┌────────

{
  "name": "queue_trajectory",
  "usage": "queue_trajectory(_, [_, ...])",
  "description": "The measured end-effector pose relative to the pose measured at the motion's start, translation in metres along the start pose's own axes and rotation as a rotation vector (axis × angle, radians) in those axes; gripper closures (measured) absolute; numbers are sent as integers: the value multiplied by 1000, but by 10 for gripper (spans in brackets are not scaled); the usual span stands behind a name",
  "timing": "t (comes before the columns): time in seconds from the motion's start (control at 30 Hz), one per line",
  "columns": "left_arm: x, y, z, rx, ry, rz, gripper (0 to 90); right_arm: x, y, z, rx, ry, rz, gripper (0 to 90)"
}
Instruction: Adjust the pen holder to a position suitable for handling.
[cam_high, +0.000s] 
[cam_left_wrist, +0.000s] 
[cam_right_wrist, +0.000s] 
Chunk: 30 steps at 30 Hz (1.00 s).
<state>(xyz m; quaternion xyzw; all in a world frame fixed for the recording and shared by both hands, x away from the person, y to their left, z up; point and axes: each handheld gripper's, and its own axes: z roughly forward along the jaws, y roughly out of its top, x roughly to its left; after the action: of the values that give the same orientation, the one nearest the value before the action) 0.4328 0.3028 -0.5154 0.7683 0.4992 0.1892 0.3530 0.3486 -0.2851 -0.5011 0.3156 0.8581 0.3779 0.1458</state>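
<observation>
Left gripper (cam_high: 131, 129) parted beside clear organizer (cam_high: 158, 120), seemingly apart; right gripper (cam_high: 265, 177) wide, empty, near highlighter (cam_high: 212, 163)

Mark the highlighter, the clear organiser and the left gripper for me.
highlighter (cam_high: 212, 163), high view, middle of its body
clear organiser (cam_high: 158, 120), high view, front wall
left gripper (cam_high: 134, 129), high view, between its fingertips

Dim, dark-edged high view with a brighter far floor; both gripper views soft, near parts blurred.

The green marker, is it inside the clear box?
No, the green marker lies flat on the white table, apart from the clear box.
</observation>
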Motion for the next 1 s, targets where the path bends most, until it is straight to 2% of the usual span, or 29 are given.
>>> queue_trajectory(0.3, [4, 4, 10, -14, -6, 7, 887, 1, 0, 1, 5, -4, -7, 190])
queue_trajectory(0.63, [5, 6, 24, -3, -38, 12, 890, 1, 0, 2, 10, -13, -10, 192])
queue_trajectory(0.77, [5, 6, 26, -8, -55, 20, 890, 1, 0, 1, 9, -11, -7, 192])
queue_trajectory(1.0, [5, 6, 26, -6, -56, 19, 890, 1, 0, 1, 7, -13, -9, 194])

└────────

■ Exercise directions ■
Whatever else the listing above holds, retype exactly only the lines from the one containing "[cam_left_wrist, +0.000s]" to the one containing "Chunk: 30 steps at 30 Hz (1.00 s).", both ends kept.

■ Task solution ■
[cam_left_wrist, +0.000s] 
[cam_right_wrist, +0.000s] 
Chunk: 30 steps at 30 Hz (1.00 s).

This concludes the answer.